Residential district of Florence, Italy

Isolotto is a residential district in the southwestern part of Florence, Tuscany, Italy. It forms part of Quartiere 4 and is one of the city's best-known post-war neighbourhoods. Developed mainly during the 1950s under the INA-Casa housing programme, it is regarded as one of the most significant examples of post-war public housing and planning in Italy.

==History==
Before urbanisation, the area consisted largely of farmland and scattered rural settlements along Via Pisana. Modern development began after World War II, when the municipality selected the site for a large INA-Casa housing estate.

The master plan was prepared in 1950–1951 by Sirio Pastorini, Mario Pellegrini, Ferdinando Poggi, and Francesco Tiezzi, with contributions from several prominent Italian architects, including Giovanni Michelucci, Raffaello Fagnoni, Italo Gamberini, Enrico Del Debbio, and Giuseppe Vaccaro.
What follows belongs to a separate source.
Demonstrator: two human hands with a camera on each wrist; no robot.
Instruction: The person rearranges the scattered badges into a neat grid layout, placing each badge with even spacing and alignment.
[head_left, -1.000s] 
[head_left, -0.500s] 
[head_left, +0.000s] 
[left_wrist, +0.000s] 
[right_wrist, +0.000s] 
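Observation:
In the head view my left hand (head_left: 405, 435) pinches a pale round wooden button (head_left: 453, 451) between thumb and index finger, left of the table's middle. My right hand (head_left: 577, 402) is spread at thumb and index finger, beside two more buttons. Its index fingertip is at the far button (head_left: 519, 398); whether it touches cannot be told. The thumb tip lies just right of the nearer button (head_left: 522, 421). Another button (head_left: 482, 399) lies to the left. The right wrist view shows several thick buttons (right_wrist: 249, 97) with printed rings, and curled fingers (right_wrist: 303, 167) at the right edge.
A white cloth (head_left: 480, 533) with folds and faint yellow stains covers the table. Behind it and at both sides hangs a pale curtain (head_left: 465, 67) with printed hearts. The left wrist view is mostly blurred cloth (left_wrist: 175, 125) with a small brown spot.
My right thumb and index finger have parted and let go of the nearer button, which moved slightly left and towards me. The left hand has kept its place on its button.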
The first residents moved into the neighbourhood in 1954, when mayor Giorgio La Pira officially handed over the first apartments.

The district was conceived as a self-contained neighbourhood, combining housing with schools, shops, public services, green spaces, and a central square. This planning approach reflected contemporary ideas promoted by the INA-Casa programme and Northern European neighbourhood planning.

During the 1966 flood of the Arno, Isolotto was only partially flooded but became isolated from much of the city.

==Landmarks==
Notable landmarks in Isolotto include:

- Santa Maria Madre delle Grazie a Isolotto, the parish church at the centre of the neighbourhood.
- Palazzo dei Diavoli, a 14th-century fortified residence on Via del Palazzo dei Diavoli.
- The Passerella dell'Isolotto, a pedestrian bridge across the Arno linking the district with the Parco delle Cascine, inaugurated in 1963.
- The Piazza dell'Isolotto and the riverside park along the Lungarno dei Pioppi.

==Sources==
- Ariani, Lisa (2024). "Isolotto. Nascita di un quartiere, di una comunità e di un'idea di abitare solidale"
- Astengo, Giovanni (1951). "Nuovi quartieri in Italia"
- Belluzzi, Amedeo (1986). "Giovanni Michelucci. Catalogo delle opere"
- Bigazzi, Alberto (1960). "Isolotto città satellite"
- Esposito, V. (1987). "I quartieri di edilizia pubblica nel dopoguerra"
- Poli, Daniela (2004). "Storie di quartiere. La vicenda INA-Casa nel villaggio Isolotto a Firenze"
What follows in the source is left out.